Further, the next test case which uses those fixtures is in a bit of a
bind because the fixture records in question are already in the table.

This is one of those cases, to me, where we don't have a choice but to
use the constraints in the database.  And it's important for us to be
able to test that deletions can't be performed -- otherwise how will we
know if the application behaves properly under the real production
constraints?  It really looks like we need a further layer of
transactions (a nested transaction) around the overall test case.
Start a transaction, load the fixtures, wrap each unit test in a
transaction (like we're currently doing) with a rollback, and at the end
roll back the big transaction.

So I did some legwork (on the 0.13.1 version, not yet on the svn trunk,
though I spot-checked some things in the Trac browser and didn't see any
eyebrow-raisers).  I see that Transaction::Simple and ActiveRecord::Base
handle the core transactional support, ultimately delegating to the
actual connection adapters to do a "BEGIN"/"ROLLBACK"/"COMMIT".  Support
for nested transactions would introduce the notion of savepoints, and
rolling back thereto.

Note that right now the only thing I'm aware of that's holding us up
from saying "We did in Ruby on Rails in 8 days, in 1/20th the amount of
code, what took us more than 6 weeks to do in Java" is the inability to
test our actual database setup, and that smells like it's just limited
by the lack of nested transactions.  Everything else we we've tried
we've had no problem getting to work.

My fears about adding in nested transaction support entirely by myself:

 1- I'd be tempted to do "just what works", which would probably be
 bastardizing the pretty AR way into just hammering nested transactions
 in for OCI and postgres to get our tests to work.  That would break on
 the next release, and wouldn't be much help to anyone else.

 2- Somebody else is probably working on this already.  In which case
 I'd be working at cross purposes and our version would have to be
 dumped on the next release anyway.

 3- I'd probably invent an unwieldy abstraction that wouldn't work well
 for the rest of AR -- and I probably wouldn't be able to test it well
 for the various adapters in use out there.  I don't really have a 100%
 handle on the Test::Unit changes that AR does, nor quite what
 everything in the fixture flow is doing -- I think I could get there
 quickly though.

 4- SVN trunk is a moving target, that's for sure.

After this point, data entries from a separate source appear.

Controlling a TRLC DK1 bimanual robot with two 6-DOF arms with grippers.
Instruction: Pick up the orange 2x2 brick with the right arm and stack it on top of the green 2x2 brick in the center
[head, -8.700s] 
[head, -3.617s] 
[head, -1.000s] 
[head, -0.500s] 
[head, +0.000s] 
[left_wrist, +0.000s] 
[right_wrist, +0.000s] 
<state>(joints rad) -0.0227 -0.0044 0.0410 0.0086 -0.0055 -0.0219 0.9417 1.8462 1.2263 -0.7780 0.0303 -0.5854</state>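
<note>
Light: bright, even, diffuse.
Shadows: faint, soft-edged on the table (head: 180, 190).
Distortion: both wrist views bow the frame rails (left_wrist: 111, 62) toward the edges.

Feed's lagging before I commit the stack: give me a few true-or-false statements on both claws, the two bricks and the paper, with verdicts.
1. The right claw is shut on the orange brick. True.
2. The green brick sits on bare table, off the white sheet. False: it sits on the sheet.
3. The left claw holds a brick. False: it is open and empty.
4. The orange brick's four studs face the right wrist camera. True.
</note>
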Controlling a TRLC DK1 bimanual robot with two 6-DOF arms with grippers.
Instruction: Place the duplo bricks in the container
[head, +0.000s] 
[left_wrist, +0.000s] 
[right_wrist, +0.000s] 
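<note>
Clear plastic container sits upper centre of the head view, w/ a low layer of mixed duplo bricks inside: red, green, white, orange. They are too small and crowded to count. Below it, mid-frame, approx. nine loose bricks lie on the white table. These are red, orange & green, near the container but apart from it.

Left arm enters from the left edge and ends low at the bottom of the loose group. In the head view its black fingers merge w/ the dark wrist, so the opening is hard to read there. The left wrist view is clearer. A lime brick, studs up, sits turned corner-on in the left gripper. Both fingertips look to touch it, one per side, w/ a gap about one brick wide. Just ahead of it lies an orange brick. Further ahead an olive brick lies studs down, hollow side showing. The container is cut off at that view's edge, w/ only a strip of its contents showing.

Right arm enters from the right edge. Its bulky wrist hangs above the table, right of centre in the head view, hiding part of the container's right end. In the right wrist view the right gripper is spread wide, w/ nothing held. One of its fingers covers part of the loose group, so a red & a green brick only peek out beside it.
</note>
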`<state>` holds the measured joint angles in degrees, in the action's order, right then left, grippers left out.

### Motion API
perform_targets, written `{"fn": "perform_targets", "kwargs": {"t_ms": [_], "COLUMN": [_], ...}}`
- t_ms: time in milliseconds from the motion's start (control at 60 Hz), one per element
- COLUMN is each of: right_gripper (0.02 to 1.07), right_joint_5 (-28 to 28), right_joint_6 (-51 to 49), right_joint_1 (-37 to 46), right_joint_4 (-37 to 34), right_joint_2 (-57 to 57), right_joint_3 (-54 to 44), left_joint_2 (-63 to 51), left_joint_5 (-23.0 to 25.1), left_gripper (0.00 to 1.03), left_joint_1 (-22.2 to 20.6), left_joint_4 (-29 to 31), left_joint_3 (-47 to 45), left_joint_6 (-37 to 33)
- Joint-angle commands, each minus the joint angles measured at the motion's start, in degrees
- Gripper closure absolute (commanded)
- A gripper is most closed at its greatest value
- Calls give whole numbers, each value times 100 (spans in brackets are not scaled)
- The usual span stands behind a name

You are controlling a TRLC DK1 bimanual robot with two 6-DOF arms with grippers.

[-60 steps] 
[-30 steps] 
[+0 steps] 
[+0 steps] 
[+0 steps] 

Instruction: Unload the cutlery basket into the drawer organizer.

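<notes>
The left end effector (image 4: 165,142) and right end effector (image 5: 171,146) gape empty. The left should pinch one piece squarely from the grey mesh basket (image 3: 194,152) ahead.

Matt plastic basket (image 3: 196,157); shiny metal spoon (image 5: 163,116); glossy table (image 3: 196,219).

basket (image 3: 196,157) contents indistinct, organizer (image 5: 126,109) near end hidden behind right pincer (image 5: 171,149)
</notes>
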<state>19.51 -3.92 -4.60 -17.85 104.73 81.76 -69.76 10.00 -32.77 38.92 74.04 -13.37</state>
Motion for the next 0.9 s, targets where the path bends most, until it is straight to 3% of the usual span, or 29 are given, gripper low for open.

Anyway, I'm looking for some advice on maybe the best way to do
implement this.

If someone's working on this already, can I be of help?  If not, what
would be the best way to communicate savepoint information up and down
through AR to/from the various connection adapters.  What about adapters
which don't support nested transactions?  On the testing side,
presumably there needs to be a class variable to turn things on/off.

Just looking for some guidance.

Thanks for any insights.  Oh, and see you at RubyConf!

Rick
-- 
 http://www.rickbradley.com    MUPRN: 67
                       |  fixes needed" Heh,
   random email haiku  |  it was on my todo list
                       |  for the past few months.